[Instructions to follow]: Everything from the opening line of the records below through the line with "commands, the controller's" must be duplicated exactly, pictures left out.

━━━━

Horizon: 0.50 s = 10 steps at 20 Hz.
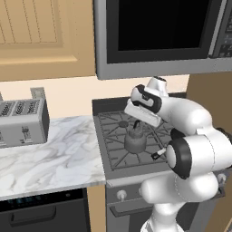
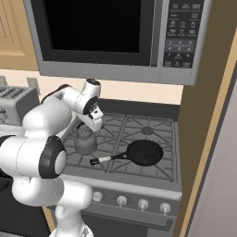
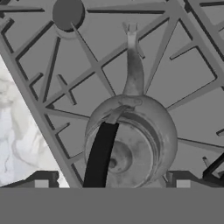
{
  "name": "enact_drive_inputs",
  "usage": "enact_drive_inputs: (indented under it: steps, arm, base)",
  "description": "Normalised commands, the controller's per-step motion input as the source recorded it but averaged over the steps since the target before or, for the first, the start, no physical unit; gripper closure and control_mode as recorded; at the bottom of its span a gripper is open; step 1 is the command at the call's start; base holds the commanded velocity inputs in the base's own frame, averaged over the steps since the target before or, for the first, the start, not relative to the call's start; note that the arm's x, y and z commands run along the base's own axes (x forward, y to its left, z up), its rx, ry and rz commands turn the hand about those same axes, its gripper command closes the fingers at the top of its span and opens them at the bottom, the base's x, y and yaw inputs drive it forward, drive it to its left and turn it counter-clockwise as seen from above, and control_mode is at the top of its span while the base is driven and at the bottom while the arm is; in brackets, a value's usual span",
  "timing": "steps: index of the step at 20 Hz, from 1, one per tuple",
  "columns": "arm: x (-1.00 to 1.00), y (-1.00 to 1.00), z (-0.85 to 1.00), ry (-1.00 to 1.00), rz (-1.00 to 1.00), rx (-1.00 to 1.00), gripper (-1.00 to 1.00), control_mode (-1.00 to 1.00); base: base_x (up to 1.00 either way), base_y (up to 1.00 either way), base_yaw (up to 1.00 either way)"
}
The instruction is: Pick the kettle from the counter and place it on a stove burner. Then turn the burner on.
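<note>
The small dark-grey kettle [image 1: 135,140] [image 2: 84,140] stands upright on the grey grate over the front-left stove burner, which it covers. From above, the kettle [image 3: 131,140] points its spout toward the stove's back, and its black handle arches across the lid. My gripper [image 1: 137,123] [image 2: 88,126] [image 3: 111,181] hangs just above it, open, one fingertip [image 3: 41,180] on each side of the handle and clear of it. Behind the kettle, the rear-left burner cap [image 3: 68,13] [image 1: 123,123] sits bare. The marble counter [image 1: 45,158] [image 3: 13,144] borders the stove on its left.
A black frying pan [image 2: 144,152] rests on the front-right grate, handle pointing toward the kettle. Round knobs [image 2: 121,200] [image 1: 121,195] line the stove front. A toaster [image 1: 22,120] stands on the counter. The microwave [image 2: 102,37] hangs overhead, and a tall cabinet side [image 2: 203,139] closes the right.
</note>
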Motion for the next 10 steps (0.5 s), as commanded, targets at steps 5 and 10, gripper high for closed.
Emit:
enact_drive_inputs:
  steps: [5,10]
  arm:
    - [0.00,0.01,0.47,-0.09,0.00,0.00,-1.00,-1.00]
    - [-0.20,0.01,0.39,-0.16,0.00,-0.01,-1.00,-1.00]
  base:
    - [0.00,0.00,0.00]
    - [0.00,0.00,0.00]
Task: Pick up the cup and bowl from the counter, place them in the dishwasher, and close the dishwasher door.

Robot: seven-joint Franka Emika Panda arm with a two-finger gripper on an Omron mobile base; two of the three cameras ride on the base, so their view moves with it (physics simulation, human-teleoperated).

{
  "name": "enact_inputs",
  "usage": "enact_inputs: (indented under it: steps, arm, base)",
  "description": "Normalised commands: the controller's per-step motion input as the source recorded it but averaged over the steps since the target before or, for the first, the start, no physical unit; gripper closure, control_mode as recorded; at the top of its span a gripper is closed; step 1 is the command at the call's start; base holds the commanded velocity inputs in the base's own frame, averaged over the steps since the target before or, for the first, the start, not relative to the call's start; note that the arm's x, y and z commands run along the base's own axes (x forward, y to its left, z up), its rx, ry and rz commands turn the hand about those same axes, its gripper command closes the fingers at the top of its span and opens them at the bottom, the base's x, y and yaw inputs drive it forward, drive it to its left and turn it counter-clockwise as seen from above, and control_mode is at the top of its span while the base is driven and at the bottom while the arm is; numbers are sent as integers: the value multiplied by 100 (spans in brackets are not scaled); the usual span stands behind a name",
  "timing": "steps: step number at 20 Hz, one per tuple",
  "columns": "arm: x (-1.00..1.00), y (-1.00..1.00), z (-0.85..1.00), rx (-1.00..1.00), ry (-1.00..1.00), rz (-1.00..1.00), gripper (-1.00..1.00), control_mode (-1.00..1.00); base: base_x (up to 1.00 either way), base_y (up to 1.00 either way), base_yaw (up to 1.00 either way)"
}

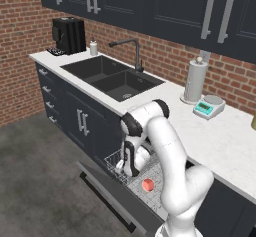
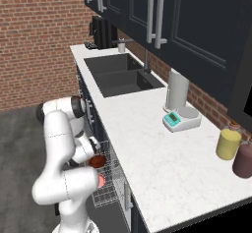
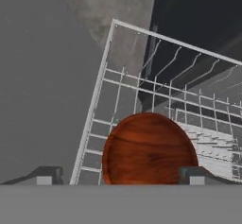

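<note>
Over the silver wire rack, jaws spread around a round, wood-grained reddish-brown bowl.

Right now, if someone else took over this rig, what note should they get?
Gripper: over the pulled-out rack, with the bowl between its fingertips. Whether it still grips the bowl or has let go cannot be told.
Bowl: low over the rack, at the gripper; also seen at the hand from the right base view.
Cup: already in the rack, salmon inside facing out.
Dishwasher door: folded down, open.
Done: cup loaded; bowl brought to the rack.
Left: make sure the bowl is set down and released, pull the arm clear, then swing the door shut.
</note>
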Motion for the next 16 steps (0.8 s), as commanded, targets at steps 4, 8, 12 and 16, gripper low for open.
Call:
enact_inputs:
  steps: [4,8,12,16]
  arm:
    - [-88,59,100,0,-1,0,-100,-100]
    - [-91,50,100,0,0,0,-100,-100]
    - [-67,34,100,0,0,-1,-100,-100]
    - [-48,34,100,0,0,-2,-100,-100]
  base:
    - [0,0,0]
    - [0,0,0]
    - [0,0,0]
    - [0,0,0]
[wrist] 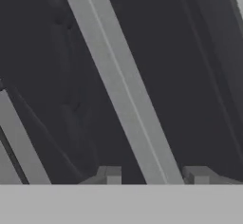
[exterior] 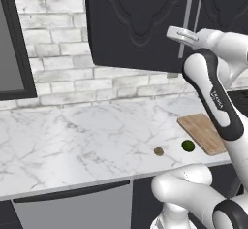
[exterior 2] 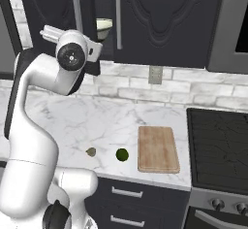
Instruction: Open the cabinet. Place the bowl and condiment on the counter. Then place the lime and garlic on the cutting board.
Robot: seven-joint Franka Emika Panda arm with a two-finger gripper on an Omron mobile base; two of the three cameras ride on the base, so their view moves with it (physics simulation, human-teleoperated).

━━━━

[Answer box]:
Horizon: 0.50 s = 10 steps at 20 Hz.
{
  "name": "enact_drive_inputs",
  "usage": "enact_drive_inputs: (indented under it: steps, arm, base)",
  "description": "Normalised commands, the controller's per-step motion input as the source recorded it but averaged over the steps since the target before or, for the first, the start, no physical unit; gripper closure and control_mode as recorded; at the bottom of its span a gripper is open; step 1 is the command at the call's start; base holds the commanded velocity inputs in the base's own frame, averaged over the steps since the target before or, for the first, the start, not relative to the call's start; note that the arm's x, y and z commands run along the base's own axes (x forward, y to its left, z up), its rx, ry and rz commands turn the hand about those same axes, its gripper command closes the fingers at the top of its span and opens them at the bottom, the base's x, y and yaw inputs drive it forward, drive it to its left and turn it counter-clockwise as seen from above, and control_mode is at the top of its span while the base is driven and at the bottom while the arm is; in brackets, a value's usual span",

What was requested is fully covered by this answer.